▶ _Information supplied_:
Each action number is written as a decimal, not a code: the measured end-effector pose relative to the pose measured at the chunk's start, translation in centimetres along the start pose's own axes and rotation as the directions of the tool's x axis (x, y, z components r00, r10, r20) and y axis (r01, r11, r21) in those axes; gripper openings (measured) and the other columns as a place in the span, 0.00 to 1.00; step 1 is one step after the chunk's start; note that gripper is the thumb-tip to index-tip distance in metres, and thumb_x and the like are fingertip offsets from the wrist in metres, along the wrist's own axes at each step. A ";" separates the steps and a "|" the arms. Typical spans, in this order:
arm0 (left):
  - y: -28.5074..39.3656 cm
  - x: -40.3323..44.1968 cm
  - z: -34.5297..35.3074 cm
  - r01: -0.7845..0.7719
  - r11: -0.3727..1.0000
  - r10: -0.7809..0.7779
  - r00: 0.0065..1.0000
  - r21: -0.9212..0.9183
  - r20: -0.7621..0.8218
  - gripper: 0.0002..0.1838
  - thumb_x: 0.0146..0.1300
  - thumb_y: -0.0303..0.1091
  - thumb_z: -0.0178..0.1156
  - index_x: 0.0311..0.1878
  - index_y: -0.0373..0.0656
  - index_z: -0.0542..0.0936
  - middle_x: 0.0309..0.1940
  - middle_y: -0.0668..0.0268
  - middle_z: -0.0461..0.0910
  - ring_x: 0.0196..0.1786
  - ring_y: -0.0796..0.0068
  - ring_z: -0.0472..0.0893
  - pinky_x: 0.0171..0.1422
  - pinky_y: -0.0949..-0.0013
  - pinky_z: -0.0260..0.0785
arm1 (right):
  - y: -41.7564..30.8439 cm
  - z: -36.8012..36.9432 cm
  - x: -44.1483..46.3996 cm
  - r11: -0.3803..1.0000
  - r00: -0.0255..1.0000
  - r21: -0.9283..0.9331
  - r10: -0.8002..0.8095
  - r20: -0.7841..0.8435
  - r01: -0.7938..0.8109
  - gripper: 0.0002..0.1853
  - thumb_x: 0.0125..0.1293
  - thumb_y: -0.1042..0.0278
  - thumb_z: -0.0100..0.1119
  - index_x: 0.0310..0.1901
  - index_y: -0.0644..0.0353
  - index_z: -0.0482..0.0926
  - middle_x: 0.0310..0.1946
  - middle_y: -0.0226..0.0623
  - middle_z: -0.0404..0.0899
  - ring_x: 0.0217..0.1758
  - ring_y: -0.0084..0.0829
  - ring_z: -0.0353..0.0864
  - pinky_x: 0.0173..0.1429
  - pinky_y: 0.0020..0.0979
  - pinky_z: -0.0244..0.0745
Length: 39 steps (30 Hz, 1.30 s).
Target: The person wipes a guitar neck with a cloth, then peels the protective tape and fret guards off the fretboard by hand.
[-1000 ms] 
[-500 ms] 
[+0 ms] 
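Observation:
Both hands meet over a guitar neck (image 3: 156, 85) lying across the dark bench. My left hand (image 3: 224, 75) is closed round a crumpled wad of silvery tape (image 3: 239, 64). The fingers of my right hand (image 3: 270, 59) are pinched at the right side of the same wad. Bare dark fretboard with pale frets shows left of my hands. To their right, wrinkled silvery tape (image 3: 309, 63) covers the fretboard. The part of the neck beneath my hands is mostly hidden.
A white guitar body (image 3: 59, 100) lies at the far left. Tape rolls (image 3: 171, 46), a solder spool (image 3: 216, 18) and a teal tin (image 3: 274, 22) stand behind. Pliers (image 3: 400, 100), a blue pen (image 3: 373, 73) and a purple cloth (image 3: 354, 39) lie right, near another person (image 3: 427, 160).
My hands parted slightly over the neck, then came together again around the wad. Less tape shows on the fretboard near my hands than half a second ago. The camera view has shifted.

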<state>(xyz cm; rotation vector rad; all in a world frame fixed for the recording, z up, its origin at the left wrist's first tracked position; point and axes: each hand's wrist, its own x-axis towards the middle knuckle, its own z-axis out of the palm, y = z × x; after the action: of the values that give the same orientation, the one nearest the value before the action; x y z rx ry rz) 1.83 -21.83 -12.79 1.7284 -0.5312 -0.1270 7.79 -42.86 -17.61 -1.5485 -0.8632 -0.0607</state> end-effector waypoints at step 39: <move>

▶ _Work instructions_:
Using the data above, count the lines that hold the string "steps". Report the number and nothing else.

▶ _Response to the exercise_:
2